Wednesday, March 2, 2011

The God who created...


this beautiful mountain....

(Click on the picture for an even more beautiful display of His creation)

He promises to hold us.

He promises to be near us.

He promises to not give us more than we can handle.

No feat is too great for Him.

He can move mountains. We can move mountains.

Mountains seem so incredibly large, heavy, and impossible to move lately.

My mind can barely wrap around all that is happening.

If you have been reading here for any length of time, you likely know my brother-in-law has been very sick now for about 18 months. He has seen top specialists in the country and no one seems to be able to diagnose him.

He is back in the hospital after a week of increasing seizure activity that has caused new neurological symptoms (if interested, you can read more here on my sister's blog). His body is exhausted from day in and day out seizure activity that has been going on for 18 months. My poor sister is trying to work at her very stressful job just to keep them afloat so they can pay medical bills and not lose their house.

I won't lie. This mountain has been painful. It has been exhausting. It has left me questioning God. It has, at times, taken me to a place of doubt.
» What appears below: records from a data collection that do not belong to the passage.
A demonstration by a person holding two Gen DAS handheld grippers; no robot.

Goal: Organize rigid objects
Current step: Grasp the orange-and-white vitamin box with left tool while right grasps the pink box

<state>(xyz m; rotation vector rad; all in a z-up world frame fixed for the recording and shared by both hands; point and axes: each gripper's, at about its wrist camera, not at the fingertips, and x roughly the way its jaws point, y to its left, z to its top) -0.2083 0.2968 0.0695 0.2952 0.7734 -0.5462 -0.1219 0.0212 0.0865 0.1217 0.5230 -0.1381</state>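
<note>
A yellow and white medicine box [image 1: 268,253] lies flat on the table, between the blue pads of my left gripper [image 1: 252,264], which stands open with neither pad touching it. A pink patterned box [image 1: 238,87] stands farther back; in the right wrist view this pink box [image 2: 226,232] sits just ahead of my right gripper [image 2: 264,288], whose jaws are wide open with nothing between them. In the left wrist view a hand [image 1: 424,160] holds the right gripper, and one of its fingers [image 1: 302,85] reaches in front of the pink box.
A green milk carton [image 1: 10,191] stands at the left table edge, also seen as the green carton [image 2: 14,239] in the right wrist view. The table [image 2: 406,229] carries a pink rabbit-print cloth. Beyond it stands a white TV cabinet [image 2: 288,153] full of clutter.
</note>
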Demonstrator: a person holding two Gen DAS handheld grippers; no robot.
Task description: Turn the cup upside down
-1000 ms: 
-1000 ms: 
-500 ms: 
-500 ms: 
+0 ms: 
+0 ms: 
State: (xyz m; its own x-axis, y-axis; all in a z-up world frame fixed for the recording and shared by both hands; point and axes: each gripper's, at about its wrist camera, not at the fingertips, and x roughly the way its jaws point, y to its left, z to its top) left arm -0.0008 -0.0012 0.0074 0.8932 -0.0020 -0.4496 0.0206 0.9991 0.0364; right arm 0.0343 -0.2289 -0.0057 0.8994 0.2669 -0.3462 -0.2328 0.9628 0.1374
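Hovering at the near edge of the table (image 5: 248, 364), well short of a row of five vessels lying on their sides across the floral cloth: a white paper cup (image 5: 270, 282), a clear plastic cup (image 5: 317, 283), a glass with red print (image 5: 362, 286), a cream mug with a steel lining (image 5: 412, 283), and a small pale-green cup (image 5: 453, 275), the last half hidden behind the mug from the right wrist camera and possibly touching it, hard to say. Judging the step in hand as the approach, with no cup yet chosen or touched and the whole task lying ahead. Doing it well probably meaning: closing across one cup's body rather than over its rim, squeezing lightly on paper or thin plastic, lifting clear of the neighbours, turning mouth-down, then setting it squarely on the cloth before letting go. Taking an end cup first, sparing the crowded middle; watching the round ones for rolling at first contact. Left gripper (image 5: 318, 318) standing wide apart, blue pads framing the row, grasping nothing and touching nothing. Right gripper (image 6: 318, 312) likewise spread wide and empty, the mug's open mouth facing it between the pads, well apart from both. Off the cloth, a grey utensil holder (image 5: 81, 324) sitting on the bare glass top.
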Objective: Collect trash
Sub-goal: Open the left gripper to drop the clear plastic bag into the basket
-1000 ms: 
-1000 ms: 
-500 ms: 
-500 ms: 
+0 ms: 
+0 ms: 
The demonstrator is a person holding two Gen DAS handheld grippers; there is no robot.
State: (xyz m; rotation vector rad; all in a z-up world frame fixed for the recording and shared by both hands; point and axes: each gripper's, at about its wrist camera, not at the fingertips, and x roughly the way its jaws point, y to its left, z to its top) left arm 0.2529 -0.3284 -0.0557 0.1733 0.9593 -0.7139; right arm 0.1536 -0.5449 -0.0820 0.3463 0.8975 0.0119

I have countless times asked "HOW LONG, O LORD?!" When will it be enough? When will it be over? Will it ever be over this side of heaven?


Look at the beauty in these mountains? The creator of these mountains has carried us thus far. He will continue to carry us through to the end, whenever that may be.

I want to hope.

I continue to plead for it to be over-for health to be restored.

I know He is in control.

What mountains do you face? Where is He allowing your faith to be tested?

I pray you (we) are faithful as He is faithful to us.

2 comments:

Unknown said...

I'm so sorry to hear he's back in the hospital. I always keep you all in my prayers and I hope this road gets a little easier for everyone.

Mama M. said...

Oh, sweetie. I'm sorry you are struggling. I know, all too well, the pain of watching loved ones struggle.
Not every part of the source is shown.